Please restate exactly the lines of the data below, beginning with the line containing "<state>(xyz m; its" and ending with the last line.

|---|

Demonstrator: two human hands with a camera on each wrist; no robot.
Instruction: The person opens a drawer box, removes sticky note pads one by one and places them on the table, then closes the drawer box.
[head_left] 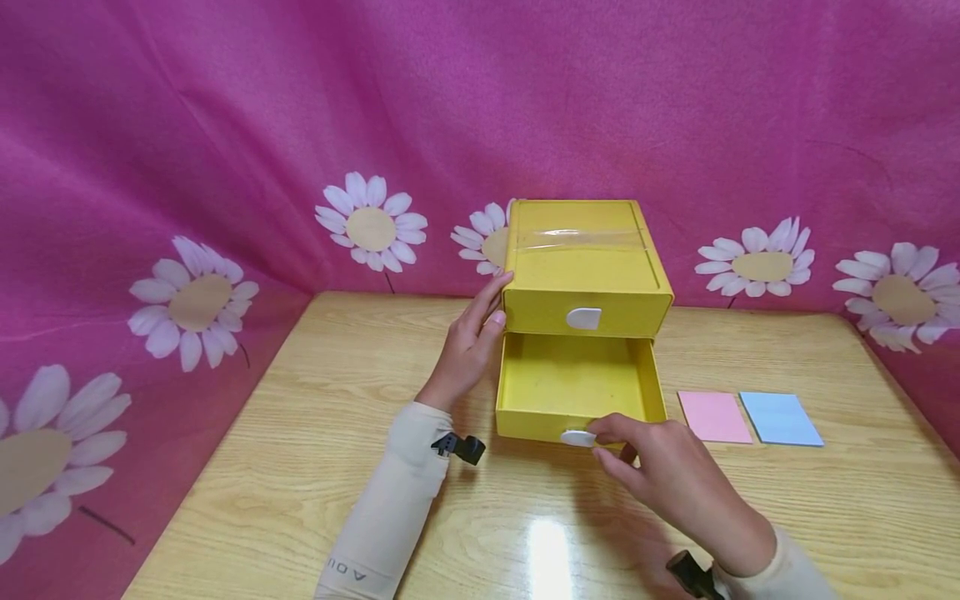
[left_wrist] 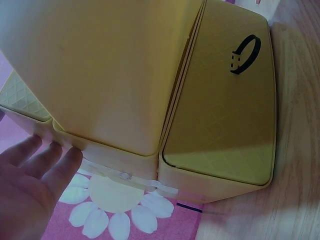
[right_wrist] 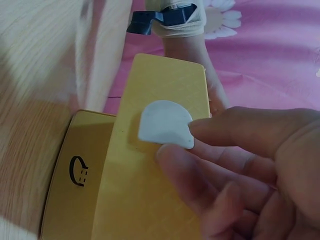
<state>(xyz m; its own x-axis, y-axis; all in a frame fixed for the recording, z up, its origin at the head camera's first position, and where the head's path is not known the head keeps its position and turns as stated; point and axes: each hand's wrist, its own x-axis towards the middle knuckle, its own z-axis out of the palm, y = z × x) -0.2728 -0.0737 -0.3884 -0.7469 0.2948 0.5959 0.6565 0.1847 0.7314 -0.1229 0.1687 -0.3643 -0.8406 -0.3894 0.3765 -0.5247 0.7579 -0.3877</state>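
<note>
A yellow two-tier drawer box (head_left: 588, 267) stands on the table, with its lower drawer (head_left: 573, 383) pulled out and nothing inside it. My left hand (head_left: 467, 346) rests its fairly straight fingers against the box's left side, near the upper drawer's front corner. At the lower drawer's front, my right hand (head_left: 667, 467) pinches the edge of the white rounded handle (right_wrist: 166, 124) between thumb and finger. The upper drawer is closed and carries a similar white handle (head_left: 583, 318). From the left wrist view, the left fingers (left_wrist: 62, 165) are seen touching the yellow box.
Right of the box lie a pink sticky-note pad (head_left: 715, 417) and a blue pad (head_left: 781, 418), side by side on the wooden table (head_left: 300, 467). A magenta cloth (head_left: 480, 100) with white daisies hangs close behind the box. Clear tape (head_left: 577, 238) crosses the box top.
</note>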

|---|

• Answer box:
<state>(xyz m; its own x-axis, y-axis; all in a frame fixed for the recording, z up, its origin at the head camera's first position, and where the head's path is not known the head keeps its position and turns as stated; point and axes: each hand's wrist, its own x-axis towards the middle knuckle, its own z-axis out of the palm, y = z × x) -0.2728 -0.0737 -0.3884 -0.7469 0.2948 0.5959 0.6565 0.1847 0.7314 -0.1229 0.1687 -0.3643 -0.8406 -0.3894 0.3765 -0.5247 0.7579 -0.3877</state>
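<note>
A yellow two-tier drawer box (head_left: 588, 267) stands on the table, with its lower drawer (head_left: 573, 383) pulled out and nothing inside it. My left hand (head_left: 467, 346) rests its fairly straight fingers against the box's left side, near the upper drawer's front corner. At the lower drawer's front, my right hand (head_left: 667, 467) pinches the edge of the white rounded handle (right_wrist: 166, 124) between thumb and finger. The upper drawer is closed and carries a similar white handle (head_left: 583, 318). From the left wrist view, the left fingers (left_wrist: 62, 165) are seen touching the yellow box.
Right of the box lie a pink sticky-note pad (head_left: 715, 417) and a blue pad (head_left: 781, 418), side by side on the wooden table (head_left: 300, 467). A magenta cloth (head_left: 480, 100) with white daisies hangs close behind the box. Clear tape (head_left: 577, 238) crosses the box top.
</note>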

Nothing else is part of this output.